COVID-19 and Personal Responsibility

COVID-19 and Personal Responsibility

( – For the most part, people are in control of their lives and can influence the outcome of events, but COVID-19 has been thrust upon each and every person without our consent and beyond our control. So how can we as individuals act responsibly? What can we do to be trusted friends and neighbors?

Restrictive Orders

In nearly all instances, we are living under protectionist orders the likes of which we have never experienced before. Most states are mandating that we wash our hands often, don’t touch our faces, and most important, practice social distancing. Young and old alike, rich and poor…all have to follow these new rules to avoid spreading the virus to others.

In some cases, state and local leaders appear to be imposing overly restrictive regulations. In Michigan, for example, the governor has made things like motorcycle riding and shopping at outdoor garden centers forbidden. In Kent County, where Detroit is, a judge has granted the health department the ability to make COVID patients stay inside their homes — by force if needed.

Restrictions Get Confusing

While these restrictions are in place to help keep us all safe, the fact of the matter is that not every area of the country is facing the same level of risk from the coronavirus and sometimes the restrictions reflect that, while at other times they don’t.

For example, should those who live in sparsely populated areas where there are very few cases of the virus feel be under the same strict rules as others in more heavily populated areas? Also, some businesses are open while others are not — and those deemed “essential” in one state might not be in another. People are allowed to shop at grocery stores where social distancing can sometimes be difficult, but they can’t shop at a clothing store where there are likely fewer shoppers.

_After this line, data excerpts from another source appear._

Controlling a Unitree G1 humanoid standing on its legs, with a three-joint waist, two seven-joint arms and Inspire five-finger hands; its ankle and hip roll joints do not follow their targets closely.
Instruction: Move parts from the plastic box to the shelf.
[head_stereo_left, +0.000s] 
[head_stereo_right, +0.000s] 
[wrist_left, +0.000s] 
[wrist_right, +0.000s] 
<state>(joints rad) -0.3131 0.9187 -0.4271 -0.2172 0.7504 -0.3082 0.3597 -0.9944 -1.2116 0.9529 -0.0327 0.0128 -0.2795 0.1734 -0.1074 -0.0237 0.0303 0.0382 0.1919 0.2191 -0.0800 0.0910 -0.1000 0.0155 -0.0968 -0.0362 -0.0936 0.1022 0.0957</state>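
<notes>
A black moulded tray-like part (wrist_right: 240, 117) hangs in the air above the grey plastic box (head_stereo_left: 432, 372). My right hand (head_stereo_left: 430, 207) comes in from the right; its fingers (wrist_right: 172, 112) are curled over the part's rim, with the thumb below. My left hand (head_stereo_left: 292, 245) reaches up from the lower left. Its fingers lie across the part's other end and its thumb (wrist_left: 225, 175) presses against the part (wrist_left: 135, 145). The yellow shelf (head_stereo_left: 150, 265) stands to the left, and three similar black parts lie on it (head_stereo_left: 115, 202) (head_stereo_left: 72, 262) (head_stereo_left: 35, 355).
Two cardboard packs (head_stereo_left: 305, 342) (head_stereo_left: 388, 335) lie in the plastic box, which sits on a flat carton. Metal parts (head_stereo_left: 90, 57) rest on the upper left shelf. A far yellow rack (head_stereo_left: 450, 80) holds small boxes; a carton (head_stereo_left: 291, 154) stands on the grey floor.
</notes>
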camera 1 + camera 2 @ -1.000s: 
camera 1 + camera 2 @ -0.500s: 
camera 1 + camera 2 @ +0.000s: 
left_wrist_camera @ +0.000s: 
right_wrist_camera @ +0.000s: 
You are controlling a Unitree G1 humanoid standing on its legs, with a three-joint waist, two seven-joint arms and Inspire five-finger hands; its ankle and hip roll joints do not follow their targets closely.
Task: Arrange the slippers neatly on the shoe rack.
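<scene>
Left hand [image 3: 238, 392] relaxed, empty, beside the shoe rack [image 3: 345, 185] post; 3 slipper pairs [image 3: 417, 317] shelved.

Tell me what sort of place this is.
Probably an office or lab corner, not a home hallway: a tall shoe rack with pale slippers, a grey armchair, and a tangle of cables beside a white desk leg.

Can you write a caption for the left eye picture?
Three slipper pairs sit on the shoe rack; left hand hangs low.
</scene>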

At times, there is little rhyme or reason for the rationale, but one thing is clear, this virus does not have a one-size-fits-all solution. This is why President Trump and his coronavirus task force rolled out a three-phase plan that is a blueprint for recovery. This plan allows governors to make decisions for their own states and they can even make decisions for regions within their states. For example, restrictions in NYC may need to be stricter for a longer period of time than they do in Buffalo.

So What Can Individuals Do?

We need to do our part to not add to the problem in spite of how unfair it seems at times.

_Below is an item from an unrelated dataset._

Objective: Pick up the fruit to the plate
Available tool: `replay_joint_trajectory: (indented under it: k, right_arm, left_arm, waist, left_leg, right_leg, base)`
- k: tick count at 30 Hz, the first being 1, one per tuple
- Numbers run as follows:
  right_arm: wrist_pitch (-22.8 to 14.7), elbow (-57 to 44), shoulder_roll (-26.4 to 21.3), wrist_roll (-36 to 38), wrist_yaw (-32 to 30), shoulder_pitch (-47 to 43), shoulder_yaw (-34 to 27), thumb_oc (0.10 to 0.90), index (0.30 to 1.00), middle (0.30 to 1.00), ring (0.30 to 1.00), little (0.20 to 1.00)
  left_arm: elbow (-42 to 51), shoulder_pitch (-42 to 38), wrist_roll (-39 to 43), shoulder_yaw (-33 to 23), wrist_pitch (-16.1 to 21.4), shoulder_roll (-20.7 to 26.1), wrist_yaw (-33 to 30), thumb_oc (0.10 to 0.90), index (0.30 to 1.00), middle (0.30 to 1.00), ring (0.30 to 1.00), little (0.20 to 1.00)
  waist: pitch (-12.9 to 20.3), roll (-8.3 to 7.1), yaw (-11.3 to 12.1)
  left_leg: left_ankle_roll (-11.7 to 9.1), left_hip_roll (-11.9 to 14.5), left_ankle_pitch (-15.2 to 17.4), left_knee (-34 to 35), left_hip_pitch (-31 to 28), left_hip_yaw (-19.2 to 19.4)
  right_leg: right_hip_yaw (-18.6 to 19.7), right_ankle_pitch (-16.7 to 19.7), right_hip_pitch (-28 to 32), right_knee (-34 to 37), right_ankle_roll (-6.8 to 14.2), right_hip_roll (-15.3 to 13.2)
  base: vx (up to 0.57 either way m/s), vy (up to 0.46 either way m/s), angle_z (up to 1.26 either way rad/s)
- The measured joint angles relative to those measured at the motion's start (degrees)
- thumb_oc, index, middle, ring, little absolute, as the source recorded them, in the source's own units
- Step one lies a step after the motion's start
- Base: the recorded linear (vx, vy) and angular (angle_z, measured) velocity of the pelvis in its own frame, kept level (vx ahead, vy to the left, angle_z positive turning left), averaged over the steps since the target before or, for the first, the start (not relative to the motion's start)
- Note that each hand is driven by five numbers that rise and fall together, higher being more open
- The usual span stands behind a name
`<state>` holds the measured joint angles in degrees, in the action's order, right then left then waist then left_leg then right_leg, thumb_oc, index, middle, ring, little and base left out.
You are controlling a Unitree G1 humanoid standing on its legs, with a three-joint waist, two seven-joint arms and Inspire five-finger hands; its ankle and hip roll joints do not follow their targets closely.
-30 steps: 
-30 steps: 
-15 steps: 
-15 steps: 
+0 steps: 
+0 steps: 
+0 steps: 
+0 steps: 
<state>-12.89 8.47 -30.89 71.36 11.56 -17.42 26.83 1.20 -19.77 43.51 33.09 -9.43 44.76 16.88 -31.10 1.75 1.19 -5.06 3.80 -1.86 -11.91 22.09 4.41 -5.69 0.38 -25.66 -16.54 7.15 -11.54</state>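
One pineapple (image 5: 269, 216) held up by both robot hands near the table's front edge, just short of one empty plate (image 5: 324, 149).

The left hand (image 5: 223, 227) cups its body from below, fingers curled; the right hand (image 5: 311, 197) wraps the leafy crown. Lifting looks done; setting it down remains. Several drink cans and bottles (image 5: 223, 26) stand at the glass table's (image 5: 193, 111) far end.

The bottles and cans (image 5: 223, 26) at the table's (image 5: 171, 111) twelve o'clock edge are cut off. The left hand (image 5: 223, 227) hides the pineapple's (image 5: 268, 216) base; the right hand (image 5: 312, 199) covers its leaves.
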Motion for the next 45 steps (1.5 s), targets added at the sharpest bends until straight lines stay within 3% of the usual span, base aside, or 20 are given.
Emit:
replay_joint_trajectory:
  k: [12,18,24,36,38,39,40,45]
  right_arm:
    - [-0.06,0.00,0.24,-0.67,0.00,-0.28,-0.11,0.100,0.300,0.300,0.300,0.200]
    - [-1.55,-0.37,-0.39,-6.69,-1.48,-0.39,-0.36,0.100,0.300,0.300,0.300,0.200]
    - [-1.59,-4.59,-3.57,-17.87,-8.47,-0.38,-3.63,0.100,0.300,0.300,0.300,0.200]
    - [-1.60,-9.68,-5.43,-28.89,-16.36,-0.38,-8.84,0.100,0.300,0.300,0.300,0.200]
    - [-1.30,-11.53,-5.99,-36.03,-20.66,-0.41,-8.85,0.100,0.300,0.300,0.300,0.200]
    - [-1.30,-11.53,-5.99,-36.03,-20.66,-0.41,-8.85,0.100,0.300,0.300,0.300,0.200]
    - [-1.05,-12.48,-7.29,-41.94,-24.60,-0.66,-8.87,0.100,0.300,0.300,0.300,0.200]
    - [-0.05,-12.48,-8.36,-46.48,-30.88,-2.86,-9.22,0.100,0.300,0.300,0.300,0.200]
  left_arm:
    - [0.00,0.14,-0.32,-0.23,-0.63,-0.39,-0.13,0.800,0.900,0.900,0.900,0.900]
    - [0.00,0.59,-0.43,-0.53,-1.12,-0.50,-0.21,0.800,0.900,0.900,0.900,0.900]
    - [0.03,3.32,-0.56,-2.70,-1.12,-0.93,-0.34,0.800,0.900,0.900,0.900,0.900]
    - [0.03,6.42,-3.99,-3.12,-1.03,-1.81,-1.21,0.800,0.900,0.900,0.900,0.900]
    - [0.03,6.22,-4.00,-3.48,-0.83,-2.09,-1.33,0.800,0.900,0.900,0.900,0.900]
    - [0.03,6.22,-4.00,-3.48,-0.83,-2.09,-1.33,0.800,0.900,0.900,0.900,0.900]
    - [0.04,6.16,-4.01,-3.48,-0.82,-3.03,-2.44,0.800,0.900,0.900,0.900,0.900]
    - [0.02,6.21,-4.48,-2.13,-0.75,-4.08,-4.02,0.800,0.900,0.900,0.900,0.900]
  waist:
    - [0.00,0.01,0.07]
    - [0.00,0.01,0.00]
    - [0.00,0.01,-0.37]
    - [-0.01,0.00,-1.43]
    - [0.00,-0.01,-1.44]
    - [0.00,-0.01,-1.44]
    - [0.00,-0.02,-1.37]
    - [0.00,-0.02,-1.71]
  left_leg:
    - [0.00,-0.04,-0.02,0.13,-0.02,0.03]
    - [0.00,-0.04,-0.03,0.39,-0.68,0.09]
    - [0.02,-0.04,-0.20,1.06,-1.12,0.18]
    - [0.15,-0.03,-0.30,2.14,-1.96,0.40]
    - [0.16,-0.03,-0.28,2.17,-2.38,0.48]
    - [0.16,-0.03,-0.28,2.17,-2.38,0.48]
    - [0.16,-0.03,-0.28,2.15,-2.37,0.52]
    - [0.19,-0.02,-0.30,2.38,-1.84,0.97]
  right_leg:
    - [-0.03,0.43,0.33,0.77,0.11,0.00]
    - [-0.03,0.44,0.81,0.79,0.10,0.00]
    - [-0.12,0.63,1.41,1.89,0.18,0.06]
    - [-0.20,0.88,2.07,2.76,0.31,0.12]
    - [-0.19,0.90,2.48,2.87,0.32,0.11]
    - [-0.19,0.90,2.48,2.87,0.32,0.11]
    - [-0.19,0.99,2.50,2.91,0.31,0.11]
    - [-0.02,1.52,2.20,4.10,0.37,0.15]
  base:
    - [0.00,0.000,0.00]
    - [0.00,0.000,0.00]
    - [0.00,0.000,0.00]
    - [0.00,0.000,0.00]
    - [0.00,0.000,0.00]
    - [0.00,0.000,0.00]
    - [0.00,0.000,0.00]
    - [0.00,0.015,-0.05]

Don’t go out if you don’t have to. As hard as it is to hear, stay-at-home orders, or lockdowns as they are often called, are temporary and need to be obeyed…yes for the common good.

Consider wearing a mask in public. A face covering, even a fabric one, can help prevent the spread of COVID-19. While it may not prevent you from getting it if you happen to be sneezed or coughed on directly, but if you are sick and don’t know it, a fabric mask can help keep you from spreading it to others.

Practice social distancing. We have only recently realized how fast and easily this virus can spread from human to human. That’s why social distancing is so critical. While some individuals may not feel sick and believe they can circulate or congregate in public, they can still carry the virus and infect others at home, especially the elderly.

Stay home when you are sick. Many essential businesses are still open. Places like grocery stores, drug stores and restaurants (drive-thru and pick up services), among others, must remain open. If you work in one of these and get sick, STAY HOME!

While these measures are hard to accept for some, especially as the fight seemingly drags on, they are still vital in the war against this virus. The more responsibly we act, the sooner we contain this enemy and start getting our lives back.